Problem statement
What lines of the listing include the string "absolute"? Show them all.

Provided material

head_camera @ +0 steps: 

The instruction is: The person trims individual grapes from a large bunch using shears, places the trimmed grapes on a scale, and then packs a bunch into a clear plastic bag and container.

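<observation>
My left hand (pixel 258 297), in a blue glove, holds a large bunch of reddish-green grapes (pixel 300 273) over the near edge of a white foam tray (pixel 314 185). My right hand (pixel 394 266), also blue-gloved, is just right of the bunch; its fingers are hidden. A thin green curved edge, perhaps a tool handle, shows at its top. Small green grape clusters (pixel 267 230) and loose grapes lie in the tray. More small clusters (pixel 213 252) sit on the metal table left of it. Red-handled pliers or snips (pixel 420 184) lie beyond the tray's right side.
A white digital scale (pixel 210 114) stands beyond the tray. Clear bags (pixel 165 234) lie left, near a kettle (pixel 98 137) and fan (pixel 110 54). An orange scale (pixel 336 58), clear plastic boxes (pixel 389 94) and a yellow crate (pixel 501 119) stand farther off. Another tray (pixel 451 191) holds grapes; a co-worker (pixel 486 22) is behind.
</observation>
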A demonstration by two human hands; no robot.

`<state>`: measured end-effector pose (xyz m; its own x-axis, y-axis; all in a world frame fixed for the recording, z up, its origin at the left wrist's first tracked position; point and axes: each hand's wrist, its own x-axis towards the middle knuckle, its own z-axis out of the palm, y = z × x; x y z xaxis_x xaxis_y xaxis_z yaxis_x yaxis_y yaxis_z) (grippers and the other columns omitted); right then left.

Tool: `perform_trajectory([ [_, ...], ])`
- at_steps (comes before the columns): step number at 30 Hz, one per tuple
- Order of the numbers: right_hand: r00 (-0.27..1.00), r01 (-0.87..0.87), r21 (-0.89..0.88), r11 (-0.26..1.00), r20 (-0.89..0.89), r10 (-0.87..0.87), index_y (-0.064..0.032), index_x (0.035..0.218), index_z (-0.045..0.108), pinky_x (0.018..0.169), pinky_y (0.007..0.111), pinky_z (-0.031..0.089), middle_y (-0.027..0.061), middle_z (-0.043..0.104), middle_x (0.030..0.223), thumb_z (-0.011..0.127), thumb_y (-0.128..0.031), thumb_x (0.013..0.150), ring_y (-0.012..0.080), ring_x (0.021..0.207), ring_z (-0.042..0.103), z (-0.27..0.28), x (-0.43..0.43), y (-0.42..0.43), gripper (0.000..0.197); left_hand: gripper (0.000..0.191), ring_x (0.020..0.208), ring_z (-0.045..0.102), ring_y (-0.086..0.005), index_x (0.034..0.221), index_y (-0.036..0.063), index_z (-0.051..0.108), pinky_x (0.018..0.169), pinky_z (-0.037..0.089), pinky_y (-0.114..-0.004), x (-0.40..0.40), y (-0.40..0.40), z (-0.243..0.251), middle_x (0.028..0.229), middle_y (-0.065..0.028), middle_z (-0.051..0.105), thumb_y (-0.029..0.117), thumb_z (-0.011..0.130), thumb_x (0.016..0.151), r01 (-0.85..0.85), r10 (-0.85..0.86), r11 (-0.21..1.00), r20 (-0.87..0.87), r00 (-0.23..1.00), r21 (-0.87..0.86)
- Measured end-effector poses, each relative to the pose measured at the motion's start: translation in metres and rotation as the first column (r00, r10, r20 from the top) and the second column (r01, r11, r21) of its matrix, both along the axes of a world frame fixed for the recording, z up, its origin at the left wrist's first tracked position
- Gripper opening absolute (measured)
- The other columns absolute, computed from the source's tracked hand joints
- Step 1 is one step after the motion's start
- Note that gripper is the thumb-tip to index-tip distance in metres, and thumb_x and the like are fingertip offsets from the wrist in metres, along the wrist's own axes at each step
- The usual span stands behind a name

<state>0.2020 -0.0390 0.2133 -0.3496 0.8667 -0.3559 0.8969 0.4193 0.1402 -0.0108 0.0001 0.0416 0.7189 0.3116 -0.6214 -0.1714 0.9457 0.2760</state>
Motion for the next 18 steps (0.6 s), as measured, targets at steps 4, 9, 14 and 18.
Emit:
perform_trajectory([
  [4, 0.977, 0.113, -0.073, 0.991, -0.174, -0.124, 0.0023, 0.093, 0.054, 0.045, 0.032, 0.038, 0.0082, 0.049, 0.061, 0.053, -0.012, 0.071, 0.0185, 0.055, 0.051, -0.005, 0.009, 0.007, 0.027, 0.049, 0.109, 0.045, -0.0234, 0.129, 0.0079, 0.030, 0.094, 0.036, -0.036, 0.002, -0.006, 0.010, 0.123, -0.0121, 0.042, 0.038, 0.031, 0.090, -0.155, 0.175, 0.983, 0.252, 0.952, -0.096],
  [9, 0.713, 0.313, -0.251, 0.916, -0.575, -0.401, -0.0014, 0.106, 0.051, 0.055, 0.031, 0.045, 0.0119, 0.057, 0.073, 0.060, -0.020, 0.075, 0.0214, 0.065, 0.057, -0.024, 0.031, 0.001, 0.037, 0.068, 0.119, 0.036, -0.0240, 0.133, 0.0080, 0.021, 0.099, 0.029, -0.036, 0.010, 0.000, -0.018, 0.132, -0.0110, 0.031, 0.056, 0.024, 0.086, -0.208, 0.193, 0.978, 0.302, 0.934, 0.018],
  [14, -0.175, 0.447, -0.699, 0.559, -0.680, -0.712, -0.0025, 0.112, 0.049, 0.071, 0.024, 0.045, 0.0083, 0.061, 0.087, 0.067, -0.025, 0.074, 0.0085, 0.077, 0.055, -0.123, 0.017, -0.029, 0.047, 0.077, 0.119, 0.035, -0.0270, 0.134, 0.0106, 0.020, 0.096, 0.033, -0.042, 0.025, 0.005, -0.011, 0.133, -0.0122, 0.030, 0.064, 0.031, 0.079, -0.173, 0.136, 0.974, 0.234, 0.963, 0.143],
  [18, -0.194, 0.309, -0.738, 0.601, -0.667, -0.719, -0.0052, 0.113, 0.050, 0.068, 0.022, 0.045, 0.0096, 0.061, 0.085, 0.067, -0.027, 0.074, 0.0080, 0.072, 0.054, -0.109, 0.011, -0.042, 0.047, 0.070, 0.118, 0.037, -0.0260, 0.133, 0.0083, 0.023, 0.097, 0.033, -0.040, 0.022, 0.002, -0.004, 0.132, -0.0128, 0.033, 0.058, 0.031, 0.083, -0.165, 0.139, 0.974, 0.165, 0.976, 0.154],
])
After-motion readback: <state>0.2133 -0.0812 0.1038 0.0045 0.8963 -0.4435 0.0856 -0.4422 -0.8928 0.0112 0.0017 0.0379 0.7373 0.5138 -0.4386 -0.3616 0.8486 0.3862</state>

Solution to this exercise
- Gripper opening absolute (measured)
- The other columns absolute, computed from the source's tracked hand joints

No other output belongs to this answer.